# WHAT THE TASK REQUIRES
Restate the opening lines of the material below word for word, stopping after the line that contains "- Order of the".

# INPUT DATA

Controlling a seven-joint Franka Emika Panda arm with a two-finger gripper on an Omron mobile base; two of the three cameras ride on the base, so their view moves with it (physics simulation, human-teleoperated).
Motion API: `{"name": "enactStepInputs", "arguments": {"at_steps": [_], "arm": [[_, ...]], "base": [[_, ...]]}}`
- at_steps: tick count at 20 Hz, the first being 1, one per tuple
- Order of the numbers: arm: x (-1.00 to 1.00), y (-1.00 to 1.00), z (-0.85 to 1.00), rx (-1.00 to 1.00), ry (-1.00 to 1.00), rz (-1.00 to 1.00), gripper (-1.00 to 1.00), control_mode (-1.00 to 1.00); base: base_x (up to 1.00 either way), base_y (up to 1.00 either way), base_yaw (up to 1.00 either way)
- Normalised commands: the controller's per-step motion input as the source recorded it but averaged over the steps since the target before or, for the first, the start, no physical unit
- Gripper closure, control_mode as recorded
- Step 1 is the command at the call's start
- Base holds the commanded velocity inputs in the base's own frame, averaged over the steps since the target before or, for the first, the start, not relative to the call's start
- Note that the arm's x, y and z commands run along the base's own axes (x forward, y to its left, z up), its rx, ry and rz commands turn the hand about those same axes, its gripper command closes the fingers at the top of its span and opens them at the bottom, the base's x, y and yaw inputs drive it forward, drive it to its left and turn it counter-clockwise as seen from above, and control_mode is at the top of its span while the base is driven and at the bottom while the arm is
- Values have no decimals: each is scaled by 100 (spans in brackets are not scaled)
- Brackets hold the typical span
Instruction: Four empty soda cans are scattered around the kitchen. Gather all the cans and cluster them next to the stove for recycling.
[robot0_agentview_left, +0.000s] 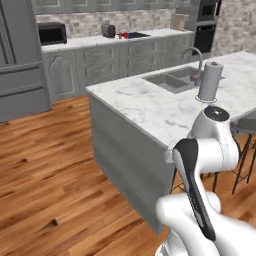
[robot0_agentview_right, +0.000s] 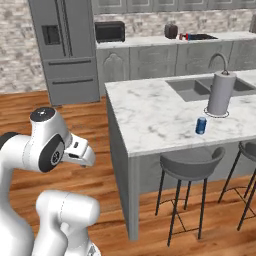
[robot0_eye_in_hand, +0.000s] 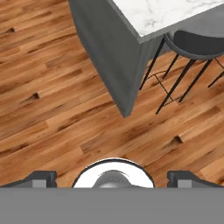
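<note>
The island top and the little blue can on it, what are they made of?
The island top looks like polished marble or similar stone: white with grey veins. The blue can seems to be thin painted metal, though it is too small to be sure.

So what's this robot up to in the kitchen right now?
It is meant to gather soda cans beside the stove, and nothing is in hand yet. The gripper is open and empty, pointing down at the wood floor. One blue can stands on the marble island near the paper towel roll. Something red and blue, too small to identify, sits on the back counter by the stove.
</note>
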Motion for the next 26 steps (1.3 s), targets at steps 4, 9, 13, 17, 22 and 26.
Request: {"name": "enactStepInputs", "arguments": {"at_steps": [4, 9, 13, 17, 22, 26], "arm": [[0, 0, 0, 0, 0, 0, -100, 100], [0, 0, 0, 0, 0, 0, -100, 100], [0, 0, 0, 0, 0, 0, -100, 100], [0, 0, 0, 0, 0, 0, -100, 100], [0, 0, 0, 0, 0, 0, -100, 100], [0, 0, 0, 0, 0, 0, -100, 100]], "base": [[-18, -40, 39], [-1, -1, 50], [-11, -16, 50], [-17, -29, 46], [-34, -54, 38], [-57, -80, 25]]}}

# EXERCISE ANSWER
Controlling a seven-joint Franka Emika Panda arm with a two-finger gripper on an Omron mobile base; two of the three cameras ride on the base, so their view moves with it (physics simulation, human-teleoperated).
Motion API: `{"name": "enactStepInputs", "arguments": {"at_steps": [_], "arm": [[_, ...]], "base": [[_, ...]]}}`
- at_steps: tick count at 20 Hz, the first being 1, one per tuple
- Order of the numbers: arm: x (-1.00 to 1.00), y (-1.00 to 1.00), z (-0.85 to 1.00), rx (-1.00 to 1.00), ry (-1.00 to 1.00), rz (-1.00 to 1.00), gripper (-1.00 to 1.00), control_mode (-1.00 to 1.00); base: base_x (up to 1.00 either way), base_y (up to 1.00 either way), base_yaw (up to 1.00 either way)

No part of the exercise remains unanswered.